Often images that record festive themes, also showcase pretty young women, in this case, posing with doll and child. Take note of the elaborate coiffure of the woman on the left. To appreciate how much effort goes into such a look, the Art Institute of Chicago created a video called Recreating Ukiyo-e Hairstyles. In the picture with the boy, a fish-shaped flag, the same as in the Hiroshige, appears in a circle beside the vertical banners.
Does anything beat a celebrity’s arrival on the red carpet or catwalk, as advertisement for trend-setting fashion? Think Met Gala to get an idea of the impact of parading ôirans in 19th century Japan. The print, top left, depicts the courtesan Nagatô wearing a dazzling tiger costume.

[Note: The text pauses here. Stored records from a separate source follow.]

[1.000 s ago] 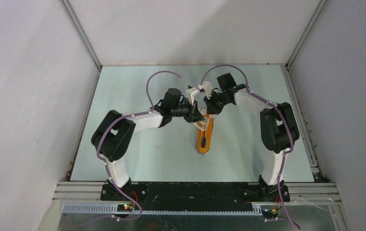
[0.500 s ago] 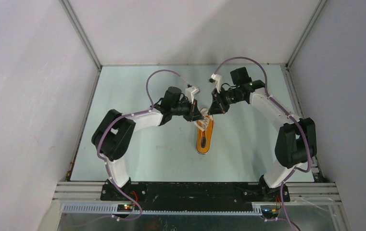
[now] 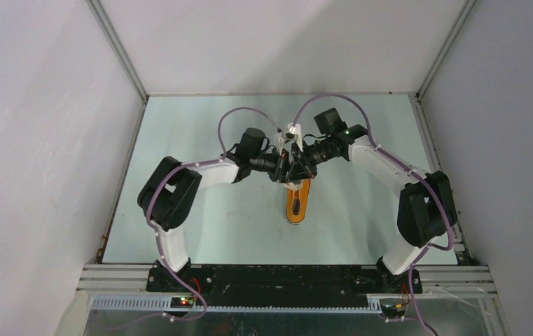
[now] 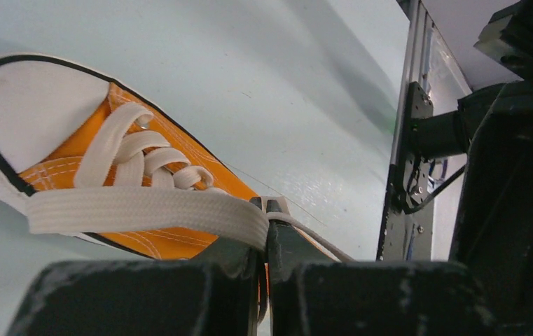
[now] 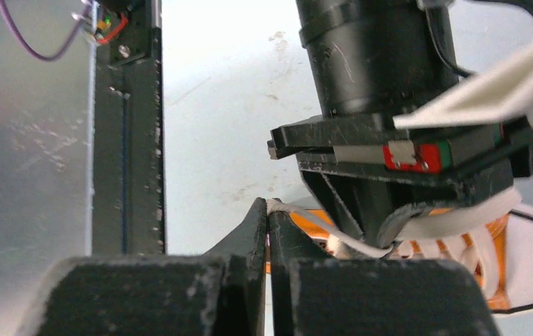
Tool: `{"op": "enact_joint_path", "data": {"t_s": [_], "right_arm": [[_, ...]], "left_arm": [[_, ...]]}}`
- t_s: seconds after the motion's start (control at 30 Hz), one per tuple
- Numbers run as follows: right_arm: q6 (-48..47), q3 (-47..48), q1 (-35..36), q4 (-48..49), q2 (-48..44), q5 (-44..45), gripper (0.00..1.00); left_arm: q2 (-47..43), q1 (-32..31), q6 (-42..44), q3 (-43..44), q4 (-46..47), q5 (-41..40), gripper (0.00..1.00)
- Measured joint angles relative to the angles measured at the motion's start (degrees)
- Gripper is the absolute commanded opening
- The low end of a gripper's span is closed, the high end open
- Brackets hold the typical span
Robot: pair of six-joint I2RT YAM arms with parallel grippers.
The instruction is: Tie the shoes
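left gripper (image 3: 284,169): meets the right gripper (image 3: 301,162) tip to tip; finger gap too small to tell.
sneaker (image 3: 296,205): orange, far end beneath both grippers, the rest stretching toward the arm bases.
table (image 3: 200,210): pale green.

From above, the left hand (image 3: 286,171) and right hand (image 3: 300,165) cover the far end of the shoe (image 3: 296,207). Its laces (image 4: 144,210) are too small to see from up there. The right wrist view cuts off the shoe's toe.
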Motion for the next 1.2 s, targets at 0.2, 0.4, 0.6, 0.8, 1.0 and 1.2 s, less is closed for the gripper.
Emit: {"op": "enact_joint_path", "data": {"t_s": [0.2,0.4,0.6,0.8,1.0,1.2], "right_arm": [[-10.5,-0.8,1.9,0.7,0.0,2.7,0.00],[-19.0,-0.8,2.4,1.0,0.0,4.9,0.00],[-25.6,-0.8,2.8,0.8,0.0,7.1,0.00],[-30.3,-0.8,3.3,0.2,0.2,8.3,0.00],[-31.8,-0.8,3.6,-1.4,0.3,8.2,0.00],[-33.1,-0.8,4.3,-5.1,1.0,8.4,0.00]], "left_arm": [[1.3,0.1,0.7,1.4,-1.4,3.1,0.07],[1.3,0.6,3.1,3.6,-3.4,3.0,0.07],[1.3,1.2,3.7,3.9,-4.2,2.9,0.07],[1.3,1.3,3.7,3.9,-4.4,2.9,0.07],[1.3,1.3,3.7,4.0,-4.4,2.9,0.07],[1.7,1.3,3.7,5.2,-4.4,3.0,0.07]]}}
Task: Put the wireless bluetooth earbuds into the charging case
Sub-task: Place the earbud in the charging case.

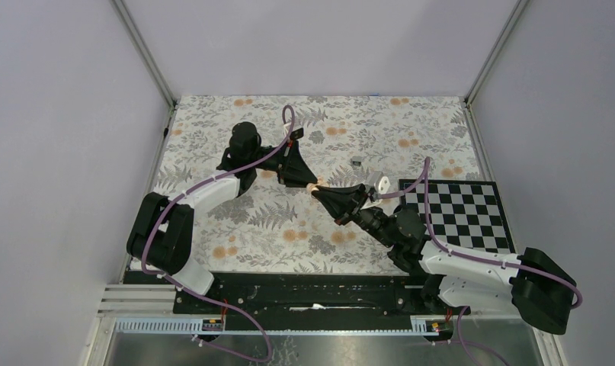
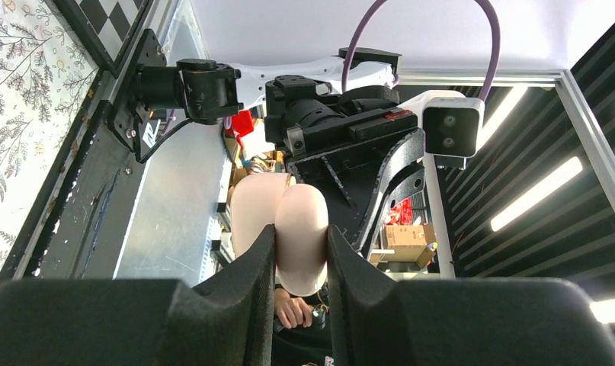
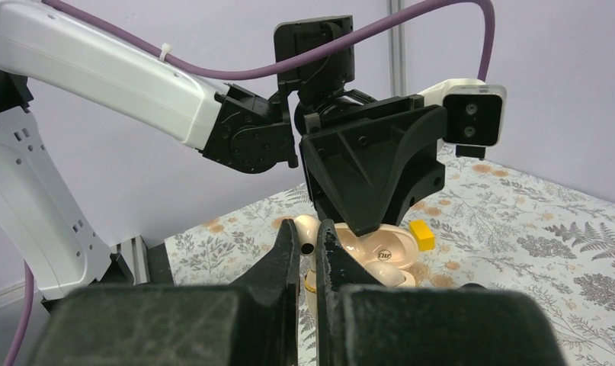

Art historian John Fiorillo comments: “Nagatô is on public display during a promenade in the Yoshiwara pleasure quarter. It is early spring, as she walks beneath a flowering cherry tree enclosed by a bamboo fence on Yoshiwara’s main street, the Naka-no-chô (“Middle Street”).”
“Many spectators would come not only to enjoy the blossoming trees,” Fiorillo comments, “but also to sit in the upper stories of teahouses to view the colorful spectacle of parading courtesans … Nagatô’s robes and accessories are of the most elaborate and expensive type for the period. Six tortoise-shell hairpins jut out on either side of her coiffure, and a large obi is tied in front. Most spectacular, of course, is the pattern of a fierce tiger standing on rocks amidst a waterfall. Such kimono were prohibitively expensive, affordable by only the highest ranking courtesans (gifts from wealthy patrons).”
The Kabuki theatres in the pleasure district offered entertainments that ran all day. Actor prints were one of the first genres of ukiyo-e: records of stirring performances, mementos for fans and ads for shows. The prints often depict actors in frozen poses, struck at dramatic moments in as showy a manner as possible. The brilliant and enigmatic Sharaku broke this pattern by concentrating on close-ups of actors’ heads.
Sharaku may have had the shortest art career on record, a scant ten months. Little is known of the artist or why his output of prints ended so abruptly. One theory is that his portraits were a little too scathing and gave offence to powerful people who shut him down. What makes Sharaku’s prints so brilliant is that he captures both a likeness of the actor in caricature, as well as defining the actor’s role. In the image top right, Sharaku depicts an actor playing a villainous servant, grasping, frowning, eyebrows furrowed in intense concentration. The conception is bold, dynamic and conveys character with graphic immediacy.
Japanese ukiyo-e inspired and is often compared with 19th century French art. When we look at the two traditions side by side, similarities leap off the page: flat colours, compressed spaces, contemporary subject matter, interest in a demi-monde situated in a pleasurable world of escapist fantasy. The prints record a thriving commercial pop culture. Both Utamaro and Lautrec display a racy wit: Utamaro compares a barmaid to a classical poet; Lautrec compares the curve of the bass instrument with the gentleman’s cane. The gentleman has the attitude of a predator more interested in the young lady than the musical performance. Both images are mass produced prints appealing to a middle class audience.
In these images, we see a seductive side to modernity, with the ascendancy of popular culture centred on celebrities and entertainment, the rapid dissemination of news and gossip, the intermixing of classes, the explosion of print material, innovative fashion and art that breaks with tradition in order to reflect the spontaneity of contemporary life with all its amusements and sexual attractions.